For many, SpaceX’s recent launch was an introduction to a new and exciting era of the commercialisation of space,  but it was just one element of a multi-billion dollar industry that is only set to grow. For legislators and policy-makers, it should be a call to action.

The Demo-2 mission was the first time a privately owned and operated rocket had carried astronauts to orbit, it was NASA’s first crewed mission to launch from US soil since the space shuttle program shut down nearly a decade ago, and was NASA’s most watched online event ever.

Impressive though these records are, they do not address the key value drivers behind Demo-2 – the cost savings that bring space closer to business.

The Falcon 9 rocket and Crew Dragon capsule used in the mission were developed by SpaceX as part of NASA’s Commercial Crew Program. NASA estimates that between them, SpaceX and Boeing (whose Starliner concept is also part of the program) have saved NASA between 20 and 30 billion dollars, as compared to the now scrubbed Constellation Program that was originally intended to replace the shuttle.

The Falcon 9 rocket, as millions of people saw last weekend, is also re-usable, meaning unlike the Saturn V rocket that took Armstrong et al. to the moon in the 60s, there is no need to build a new one for each launch. Over the life of each vehicle, this represents significant savings of both time and costs (potentially along the lines of several orders of magnitude).
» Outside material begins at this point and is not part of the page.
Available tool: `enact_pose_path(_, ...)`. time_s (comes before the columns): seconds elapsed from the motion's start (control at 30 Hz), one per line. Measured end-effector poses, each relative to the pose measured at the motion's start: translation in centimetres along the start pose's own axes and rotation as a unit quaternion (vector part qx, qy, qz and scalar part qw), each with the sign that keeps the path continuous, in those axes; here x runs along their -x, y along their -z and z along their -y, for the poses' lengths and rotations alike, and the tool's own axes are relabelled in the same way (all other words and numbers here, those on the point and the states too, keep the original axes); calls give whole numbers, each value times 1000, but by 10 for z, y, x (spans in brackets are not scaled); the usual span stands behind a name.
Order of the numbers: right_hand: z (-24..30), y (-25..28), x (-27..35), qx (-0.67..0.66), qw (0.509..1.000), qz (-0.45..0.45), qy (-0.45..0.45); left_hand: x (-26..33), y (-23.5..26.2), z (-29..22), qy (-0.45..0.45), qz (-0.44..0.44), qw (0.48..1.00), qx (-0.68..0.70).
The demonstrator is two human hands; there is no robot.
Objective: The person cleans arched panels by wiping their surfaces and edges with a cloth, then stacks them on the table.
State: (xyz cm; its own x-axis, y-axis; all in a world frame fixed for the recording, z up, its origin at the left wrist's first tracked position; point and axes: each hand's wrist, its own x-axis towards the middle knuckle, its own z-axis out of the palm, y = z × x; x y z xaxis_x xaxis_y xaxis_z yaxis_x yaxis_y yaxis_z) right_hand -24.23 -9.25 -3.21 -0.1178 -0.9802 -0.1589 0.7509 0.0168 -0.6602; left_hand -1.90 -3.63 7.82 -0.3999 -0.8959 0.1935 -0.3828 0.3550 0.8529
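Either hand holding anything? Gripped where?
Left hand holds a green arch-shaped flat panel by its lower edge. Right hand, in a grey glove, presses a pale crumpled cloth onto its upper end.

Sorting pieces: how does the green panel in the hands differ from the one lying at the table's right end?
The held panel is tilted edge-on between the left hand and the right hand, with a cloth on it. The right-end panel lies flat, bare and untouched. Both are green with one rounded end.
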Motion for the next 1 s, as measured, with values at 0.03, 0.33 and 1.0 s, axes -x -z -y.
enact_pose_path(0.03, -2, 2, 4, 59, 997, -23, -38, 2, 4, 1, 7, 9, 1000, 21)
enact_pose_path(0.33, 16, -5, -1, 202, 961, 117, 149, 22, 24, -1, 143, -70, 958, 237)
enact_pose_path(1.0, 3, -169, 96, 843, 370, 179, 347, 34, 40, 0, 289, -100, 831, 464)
As the underlying economics of escaping the earth’s gravity adjust so that reaching and using orbital and outer space resources becomes more viable, ideas once thought of as pipedreams are taking a giant leap towards reality.

Alongside its crew and cargo missions (the first Cargo Dragon docked with the ISS in late 2012), SpaceX is developing Starlink, a constellation of low-orbit satellites that will beam low latency broadband internet to the earth’s surface. Amazon’s Project Kuiper has the same aim, and could be launched aboard New Glenn, a re-usable rocket being developed by Jeff Bezos’ other space venture, Blue Origin.

Mr. Bezos is not the only big-tech titan looking to the stars. Alphabet’s Larry Page and Eric Schmidt are founding investors of Planetary Resources, a company that aims to mine precious metals, minerals and the ingredients for rocket fuel from asteroids. Sir Richard Branson, whose own space ventures, Virgin Orbit and Virgin Galactic, aim to provide satellite launch and space tourism services respectively, is also an investor. They will face competition from Deep Space Industries, who currently develop satellites but also intend to prospect outer space resources.

One chilling factor for this burgeoning industry though is legislation. As the space industry pivots towards a privatised model, the cold-war era treaties that govern space exploration are looking decidedly past their best. Undoubtedly successful, if only for keeping nuclear weapons out of space, texts written when governments were the only players in the industry are ill-suited to allowing the new market in space to flourish. A new law in Luxembourg and an executive order in the United States hint at some political appetite to redress these deficiencies, but unilateral moves to guarantee the rights of commercial actors can only go so far. To capitalise on the opportunities of a new era in space, new treaties will be required.